Aile büyüklerimizin tebriklerini ve mutluluk dileklerini aldıktan sonra dev ekranda sadece bizim gençler kaldı. Laf lafı açtığı sırada yüzüğümün Meral tarafından tasarlanıp babası tarafından da gerçeğe dönüştürülmüş olduğunu öğrenmem bir yana Ahmet'in de her aşamasında bulunması hatta son temizlemelerini de kendi elleriyle yapması öğrendiğim en hoş detaylardı. Gerçekten de hiç beklemediğim aklıma bile gelmeyecek şeylerle uğraşılmış. Keşke benim de tüm bunlara karşılık gelebilecek bir şeyler yapma şansım olsaydı da Ahmet'te şu an kendisini en az benim hissettiğim kadar özel hissedebilseydi.
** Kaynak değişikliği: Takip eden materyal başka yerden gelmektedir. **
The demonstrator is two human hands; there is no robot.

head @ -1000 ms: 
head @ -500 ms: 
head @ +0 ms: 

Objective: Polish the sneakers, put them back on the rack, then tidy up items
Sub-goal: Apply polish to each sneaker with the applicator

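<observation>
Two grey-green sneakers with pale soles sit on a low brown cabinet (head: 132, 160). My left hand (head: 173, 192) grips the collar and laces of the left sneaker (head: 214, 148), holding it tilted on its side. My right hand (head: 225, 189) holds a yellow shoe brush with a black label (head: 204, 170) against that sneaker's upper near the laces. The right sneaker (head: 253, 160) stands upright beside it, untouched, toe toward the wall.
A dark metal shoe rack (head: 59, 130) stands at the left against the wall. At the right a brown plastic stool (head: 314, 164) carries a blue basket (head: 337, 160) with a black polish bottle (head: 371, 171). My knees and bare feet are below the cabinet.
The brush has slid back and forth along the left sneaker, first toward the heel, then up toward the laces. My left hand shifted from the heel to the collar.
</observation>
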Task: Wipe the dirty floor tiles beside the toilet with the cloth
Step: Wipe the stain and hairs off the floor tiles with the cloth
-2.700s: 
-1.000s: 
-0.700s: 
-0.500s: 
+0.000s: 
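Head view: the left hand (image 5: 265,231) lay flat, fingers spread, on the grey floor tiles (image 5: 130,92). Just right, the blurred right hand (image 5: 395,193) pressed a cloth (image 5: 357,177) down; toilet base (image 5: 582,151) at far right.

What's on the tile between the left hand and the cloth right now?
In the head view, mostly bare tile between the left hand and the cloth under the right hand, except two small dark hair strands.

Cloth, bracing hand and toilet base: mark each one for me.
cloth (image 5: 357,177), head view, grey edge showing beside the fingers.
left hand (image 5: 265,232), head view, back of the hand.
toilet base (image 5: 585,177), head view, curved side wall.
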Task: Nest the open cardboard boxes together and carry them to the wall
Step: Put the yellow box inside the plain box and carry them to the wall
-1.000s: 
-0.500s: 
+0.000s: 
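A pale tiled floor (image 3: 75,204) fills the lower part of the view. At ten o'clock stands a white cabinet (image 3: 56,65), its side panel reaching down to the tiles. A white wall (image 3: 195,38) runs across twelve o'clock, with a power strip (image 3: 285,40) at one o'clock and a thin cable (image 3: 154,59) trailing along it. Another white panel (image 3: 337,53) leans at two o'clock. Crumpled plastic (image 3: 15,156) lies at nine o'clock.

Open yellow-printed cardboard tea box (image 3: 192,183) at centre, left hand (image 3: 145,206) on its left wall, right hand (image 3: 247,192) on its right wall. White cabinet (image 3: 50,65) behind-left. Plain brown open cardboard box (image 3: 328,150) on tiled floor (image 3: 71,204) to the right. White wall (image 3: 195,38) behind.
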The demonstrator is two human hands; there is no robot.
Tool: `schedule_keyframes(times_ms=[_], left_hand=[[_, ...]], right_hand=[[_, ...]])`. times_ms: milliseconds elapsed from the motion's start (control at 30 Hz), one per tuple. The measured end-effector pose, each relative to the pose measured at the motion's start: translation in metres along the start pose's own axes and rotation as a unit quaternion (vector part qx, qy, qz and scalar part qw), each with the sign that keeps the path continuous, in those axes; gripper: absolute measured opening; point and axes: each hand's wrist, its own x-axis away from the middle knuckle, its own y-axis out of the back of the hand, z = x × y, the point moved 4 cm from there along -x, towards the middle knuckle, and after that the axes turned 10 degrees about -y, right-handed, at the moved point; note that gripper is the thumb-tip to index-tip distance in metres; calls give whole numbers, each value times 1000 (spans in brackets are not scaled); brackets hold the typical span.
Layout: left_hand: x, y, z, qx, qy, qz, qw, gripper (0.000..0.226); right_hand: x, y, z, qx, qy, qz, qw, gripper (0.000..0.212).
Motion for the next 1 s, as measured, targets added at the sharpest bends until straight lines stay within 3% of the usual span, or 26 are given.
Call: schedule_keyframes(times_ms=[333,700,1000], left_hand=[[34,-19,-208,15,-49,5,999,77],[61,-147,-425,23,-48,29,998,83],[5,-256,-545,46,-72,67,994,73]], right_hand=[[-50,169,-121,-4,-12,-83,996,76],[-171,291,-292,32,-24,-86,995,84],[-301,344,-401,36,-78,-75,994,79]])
Tabii tatlı tatlı başlayan sohbetimizin kaçınılmaz bir şekilde "Nasıl oyuna geldin Eylül ya!" tadında sevimsiz bir konuya geçiş yapması da uzun sürmedi. Her kafadan bir ses çıkarken sağ olsunlar pek de eğlendiler doğrusu. Baktım olayın makarası ortamı epey bir şenlendirdi hemen araya girip kendimce durumu toparlayarak "Bence o kısımları hiç hatırlatmayın çünkü daha yeni sakinleştim bir anda plağı geri sararsam bu Ahmet açısından da benim açımdan da hiç iyi olmaz. Rica edeceğim bana dırdırcı damgası vurdurmayın daha ilk günden şiddetli geçimsizliğin temellerini atmayalım" dedim.


O sırada Ahmet'te salonda kalan son sandalyeyi masanın arkasından alırken bu konuşmalar sebebiyle sessizliğini koruyamayıp "Mevzunun amacından saptığını anladığı anlarda "Konuya geri dönecek olursak eğer!" diyerek araya giren Tolga'nın acil müdahalesine ihtiyaç duyuyorum. İzmir beni duyuyor musun?" diyerek yanıma geri döndü. Suçunu biliyor hemen "Houston beni duyuyor musun? Bir el at gözünü seveyim" yöntemine başvuruyor tabii.


Gülüşmeler eşliğinde sandalyeyi yanıma koyup oturduktan sonra tuttuğu elimle beni de oturmam için yönlendirince ben de bacağına oturup "Hadi bizim kızlar sever böyle romantizm kokan alengirli işleri o bir derece anlaşılır bulunabilir ama en çok Selim ile Tolga'dan beklemezdim biliyor musunuz?" diyerek düşmeyeyim diye de kolumu boynuna sardım ama elini belime dolayıp bana yan gülüşlü hoş bir bakış atsa da lafımın devamını unutmadım. Oturduğun yerden göz süzüp kafa karıştırma doktor!


"Yahu siz ikiniz aklı başında sağduyu sahibi çoluklu çocuklu adamlarsınız ne diye uyuyorsunuz bunların aklına? Baktınız kanları kaynadı kantarın topuzunu kaçırıyorlar ağırlığınızı ortaya koyup sinir katsayımı yükseltmeyecek fikirler ortaya atsanıza. Adam aylardır bu olayın alt yapısını yaparak üzerime oynayıp durmuş ben de saf saf tuttuğu oltanın ucunda sallanıp durmuşum"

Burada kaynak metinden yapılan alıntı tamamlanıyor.